In view of the high cost and difficulty of independently developing the voice recognition system, the function of recognizing the voice content is realized by a third-party voice platform. The technical innovation point of the invention is that a voice interface provided by a third-party voice platform is integrated into a Unity engine, after the voice content is recognized by the third-party voice platform, the recognized voice content is matched with the variable condition for driving the action of the virtual character, and after the matching is successful, the virtual character is driven to execute the corresponding action. The variable condition for driving the virtual character to act has a matching relation with the voice content, for example, the recognized voice content is 'running', and the variable condition for driving the virtual character 'running' is 'driving strategy one', so that when the recognized voice content is 'running', the real-time voice driving virtual character system provided by the invention generates a signal for driving running, and then the system drives the virtual character 'running' according to the preset 'running' variable condition.

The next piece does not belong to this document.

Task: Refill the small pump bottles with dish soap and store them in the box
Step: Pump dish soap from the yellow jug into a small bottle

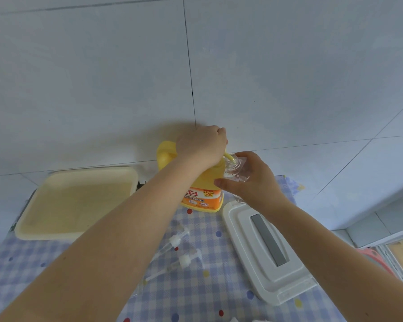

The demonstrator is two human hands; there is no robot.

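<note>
soap nozzle at the mouth of the small bottle

your left hand [199, 145] sits curled on top of the big yellow dish soap jug [201, 187], fingers bent down over its pump head. the yellow nozzle [228, 156] sticks out from under that hand and meets the open mouth of the small clear bottle [236, 169]. your right hand [251, 180] wraps round that bottle and holds it tilted toward the nozzle, just beside the jug. the two hands are close together but not touching.

nearer you, below your left forearm, two loose pump tops [177, 240] [185, 260] lie on the checked tablecloth [196, 291]. under your right forearm lies a white lid [268, 254] with a grey strip. out to the left of your left hand stands the cream box [77, 203], open side up.
</note>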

In the above technical solution, the method for integrating the semantic interface provided by the third-party speech platform into the Unity engine may be implemented by software programming, and a specific integration process is not described herein.
At present, the speech recognition technology is mature and there are companies that can provide open interfaces, such as Baidu corporation, Google corporation, etc. The user can upload voice data through an REST API voice interface provided by the Baidu AI open platform, and the Baidu AI open platform identifies the voice data and then outputs a voice content identification result and feeds the voice content identification result back to the user. The REST API supports three languages of Mandarin, Cantonese and English, needs to upload a complete recording file, has the time length of no more than 60s, and supports three file formats of pcm (uncompressed), wav (uncompressed, pcm coding) and amr (compressed format) for uploading.
Before calling a voice recognition interface through REST API in the Unity script, authentication is required to be obtained according to an authentication mechanism. And recording voice after acquiring the correct token, and converting the voice into byte stream data encoded by base 64. And then packaging parameters such as the voice format, the sampling rate, the number of channels, the token and the like in a json data format, uploading the parameters through a POST request, and obtaining a feedback identification result. In addition, the recorded data can be placed in an http body, the data type of the request header is defined, and then the website with the request header is accessed to obtain the identification result. The voice recognition results obtained by the two data uploading modes are consistent. The text of the voice recognition result can be extracted through json analysis.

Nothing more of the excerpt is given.